For each line below that holds the word "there", make a copy.

_INPUT DATA:_
Start of Block
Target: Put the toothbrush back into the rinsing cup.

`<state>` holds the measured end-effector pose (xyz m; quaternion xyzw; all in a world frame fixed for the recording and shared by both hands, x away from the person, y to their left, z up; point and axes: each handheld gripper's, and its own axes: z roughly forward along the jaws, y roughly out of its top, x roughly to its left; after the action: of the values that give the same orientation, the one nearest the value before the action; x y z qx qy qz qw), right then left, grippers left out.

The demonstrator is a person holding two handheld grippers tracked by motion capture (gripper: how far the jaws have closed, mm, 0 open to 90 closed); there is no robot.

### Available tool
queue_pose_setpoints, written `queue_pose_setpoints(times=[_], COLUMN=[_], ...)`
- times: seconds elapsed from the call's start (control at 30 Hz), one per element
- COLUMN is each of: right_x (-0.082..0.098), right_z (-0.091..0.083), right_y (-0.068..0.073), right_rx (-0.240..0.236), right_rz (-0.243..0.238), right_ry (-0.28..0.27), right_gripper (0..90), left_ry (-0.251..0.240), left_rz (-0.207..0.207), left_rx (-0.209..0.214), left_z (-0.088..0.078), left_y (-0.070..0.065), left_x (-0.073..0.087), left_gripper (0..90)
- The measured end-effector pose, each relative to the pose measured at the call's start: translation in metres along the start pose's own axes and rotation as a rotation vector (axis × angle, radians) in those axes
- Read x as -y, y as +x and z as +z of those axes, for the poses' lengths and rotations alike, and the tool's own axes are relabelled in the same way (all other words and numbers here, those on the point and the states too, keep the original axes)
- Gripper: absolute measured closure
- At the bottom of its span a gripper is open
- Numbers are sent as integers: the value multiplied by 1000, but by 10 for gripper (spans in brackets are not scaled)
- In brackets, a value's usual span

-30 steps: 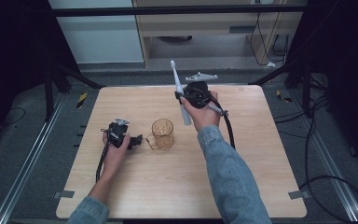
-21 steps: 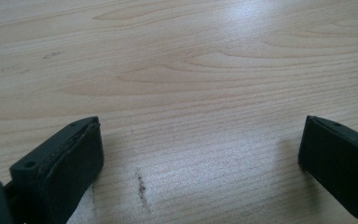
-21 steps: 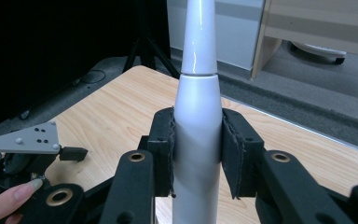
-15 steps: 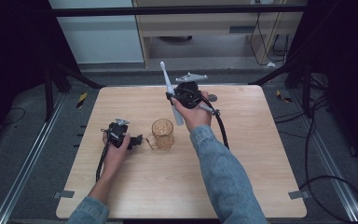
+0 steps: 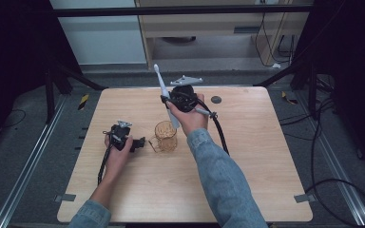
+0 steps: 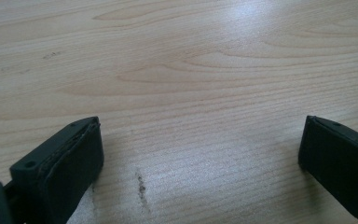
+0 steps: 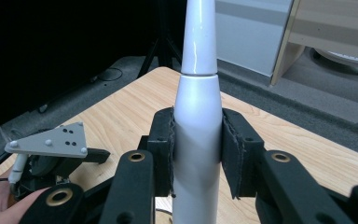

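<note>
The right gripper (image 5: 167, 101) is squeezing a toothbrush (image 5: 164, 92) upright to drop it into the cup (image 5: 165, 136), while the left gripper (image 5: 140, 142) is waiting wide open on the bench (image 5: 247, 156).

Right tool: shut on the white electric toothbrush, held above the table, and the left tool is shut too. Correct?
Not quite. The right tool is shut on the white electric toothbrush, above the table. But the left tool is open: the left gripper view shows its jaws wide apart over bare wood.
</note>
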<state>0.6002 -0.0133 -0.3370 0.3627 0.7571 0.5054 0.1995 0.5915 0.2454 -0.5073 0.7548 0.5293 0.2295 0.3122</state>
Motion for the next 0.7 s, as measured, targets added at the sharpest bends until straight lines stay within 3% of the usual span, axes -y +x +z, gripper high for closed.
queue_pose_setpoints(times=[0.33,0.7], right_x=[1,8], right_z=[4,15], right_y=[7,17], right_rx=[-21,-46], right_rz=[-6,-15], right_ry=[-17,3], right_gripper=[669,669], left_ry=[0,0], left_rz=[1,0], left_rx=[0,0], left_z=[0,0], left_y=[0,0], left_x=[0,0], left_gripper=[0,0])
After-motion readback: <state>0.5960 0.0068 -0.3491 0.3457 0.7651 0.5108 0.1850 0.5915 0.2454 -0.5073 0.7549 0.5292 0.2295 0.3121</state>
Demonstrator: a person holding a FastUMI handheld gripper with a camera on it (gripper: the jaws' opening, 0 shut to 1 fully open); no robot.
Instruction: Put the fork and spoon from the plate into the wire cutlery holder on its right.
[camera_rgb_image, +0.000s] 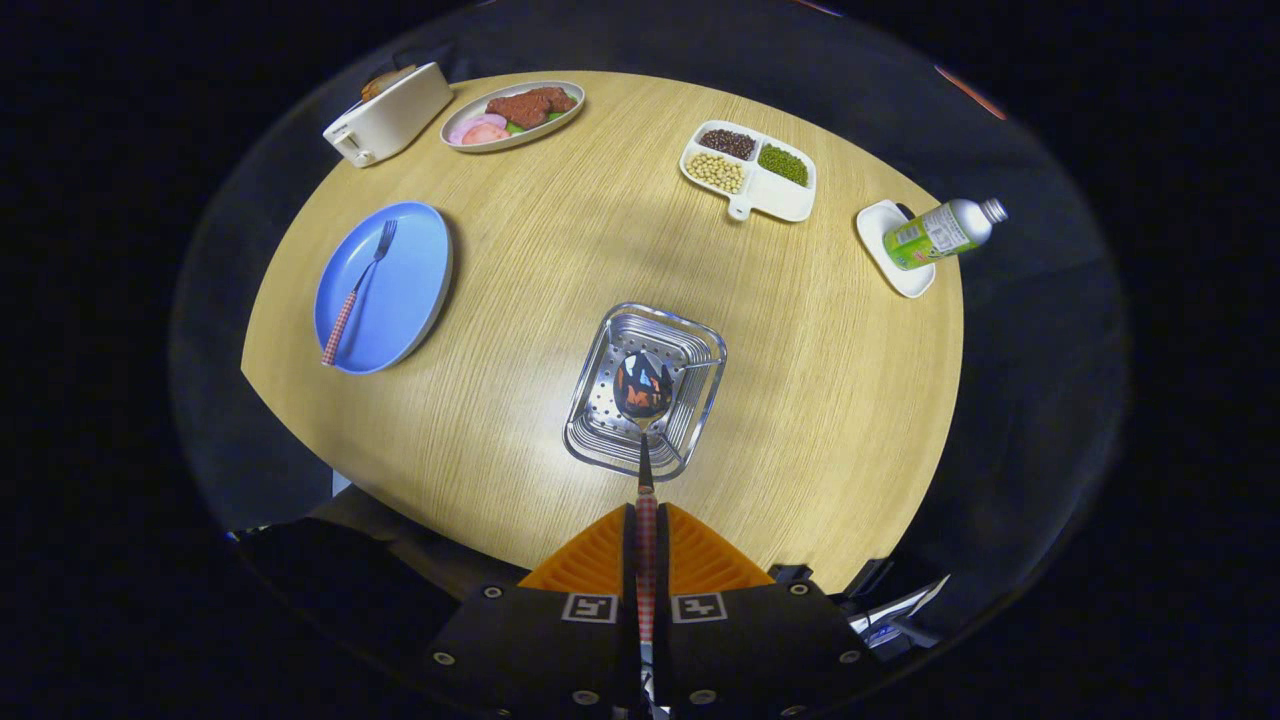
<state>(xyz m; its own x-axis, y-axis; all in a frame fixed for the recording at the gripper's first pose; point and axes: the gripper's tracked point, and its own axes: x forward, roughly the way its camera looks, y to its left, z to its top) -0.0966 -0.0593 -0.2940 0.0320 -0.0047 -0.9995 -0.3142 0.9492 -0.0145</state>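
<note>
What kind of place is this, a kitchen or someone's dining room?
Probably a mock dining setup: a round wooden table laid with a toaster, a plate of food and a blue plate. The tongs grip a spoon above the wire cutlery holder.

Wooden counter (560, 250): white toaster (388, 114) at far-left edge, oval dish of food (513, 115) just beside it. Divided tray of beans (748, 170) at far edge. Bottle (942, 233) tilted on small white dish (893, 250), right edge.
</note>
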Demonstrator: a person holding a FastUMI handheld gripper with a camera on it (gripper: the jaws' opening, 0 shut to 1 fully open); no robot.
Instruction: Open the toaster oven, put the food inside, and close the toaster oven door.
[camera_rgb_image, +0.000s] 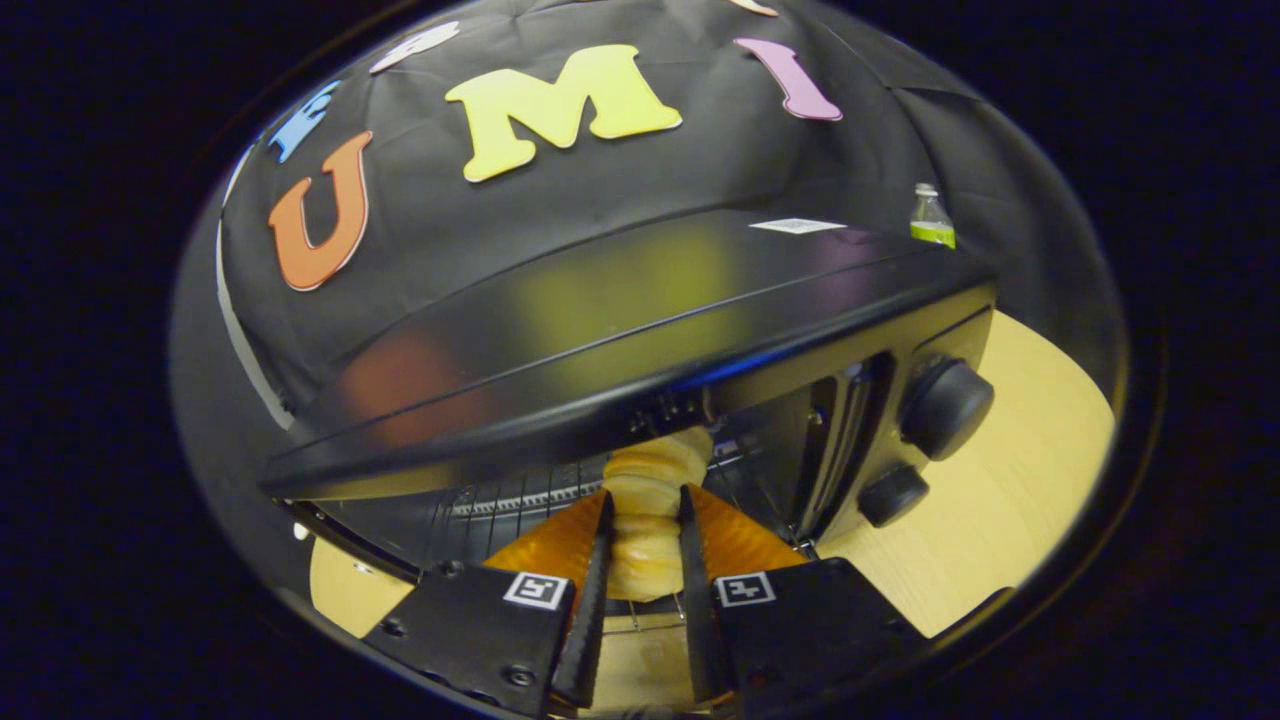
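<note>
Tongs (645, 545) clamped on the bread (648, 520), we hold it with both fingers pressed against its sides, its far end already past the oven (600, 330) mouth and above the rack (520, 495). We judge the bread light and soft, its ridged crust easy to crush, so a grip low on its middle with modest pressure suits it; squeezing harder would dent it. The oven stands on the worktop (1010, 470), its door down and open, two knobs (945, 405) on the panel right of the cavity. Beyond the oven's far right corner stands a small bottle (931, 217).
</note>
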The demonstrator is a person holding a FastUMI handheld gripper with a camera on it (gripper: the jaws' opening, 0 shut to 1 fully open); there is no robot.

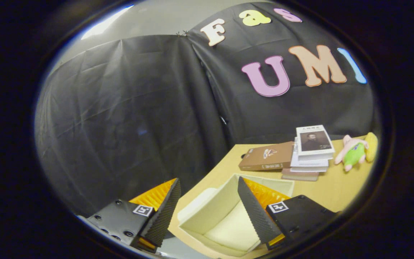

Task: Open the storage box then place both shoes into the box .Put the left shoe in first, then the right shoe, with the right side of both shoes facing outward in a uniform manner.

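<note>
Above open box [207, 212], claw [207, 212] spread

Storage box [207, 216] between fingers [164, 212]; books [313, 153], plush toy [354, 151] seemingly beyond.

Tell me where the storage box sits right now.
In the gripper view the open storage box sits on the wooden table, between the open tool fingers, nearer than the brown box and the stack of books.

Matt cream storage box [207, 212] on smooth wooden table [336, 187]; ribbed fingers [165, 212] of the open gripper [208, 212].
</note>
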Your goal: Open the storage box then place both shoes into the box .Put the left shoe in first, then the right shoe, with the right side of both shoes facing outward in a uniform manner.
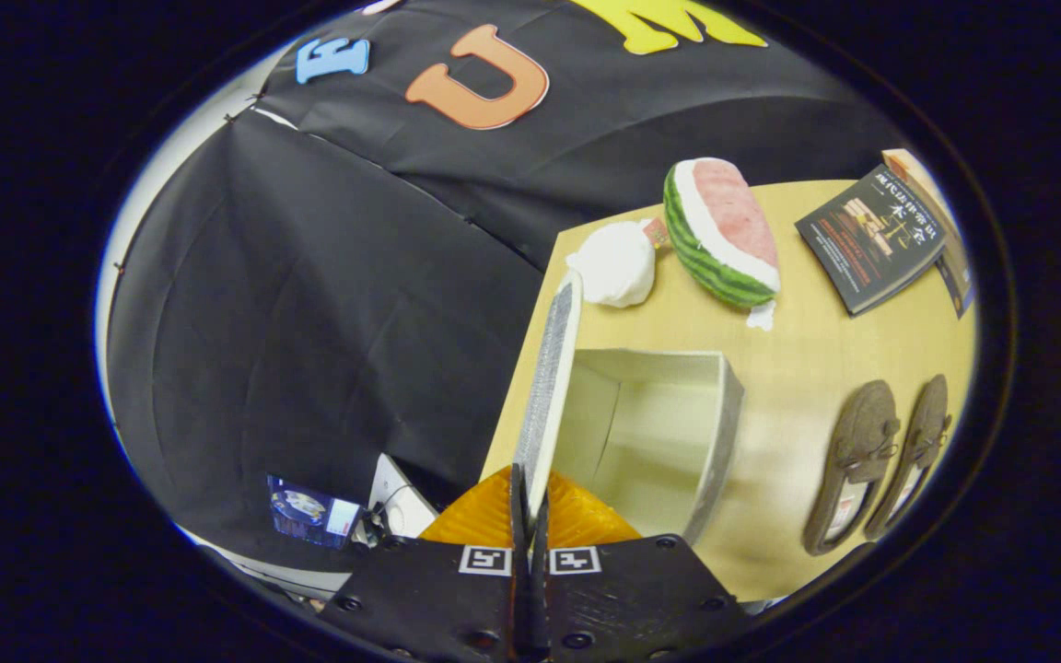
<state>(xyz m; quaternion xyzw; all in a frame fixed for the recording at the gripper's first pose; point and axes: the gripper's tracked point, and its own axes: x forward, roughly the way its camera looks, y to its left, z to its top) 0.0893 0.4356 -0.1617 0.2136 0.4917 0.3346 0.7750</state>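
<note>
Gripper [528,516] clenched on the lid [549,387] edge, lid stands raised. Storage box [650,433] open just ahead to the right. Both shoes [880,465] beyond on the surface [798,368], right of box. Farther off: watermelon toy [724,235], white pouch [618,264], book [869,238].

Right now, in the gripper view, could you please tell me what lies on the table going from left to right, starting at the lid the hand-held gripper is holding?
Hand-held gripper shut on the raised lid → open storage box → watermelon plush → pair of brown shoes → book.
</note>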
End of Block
_WRITTEN REPLY:_
The demonstrator is a person holding two handheld grippers tracked by motion capture (gripper: how far the jaws have closed, mm, 0 open to 90 closed); there is no robot.
The demonstrator is a person holding a FastUMI handheld gripper with a camera on it (gripper: the jaws' opening, 0 shut to 1 fully open); there is no robot.

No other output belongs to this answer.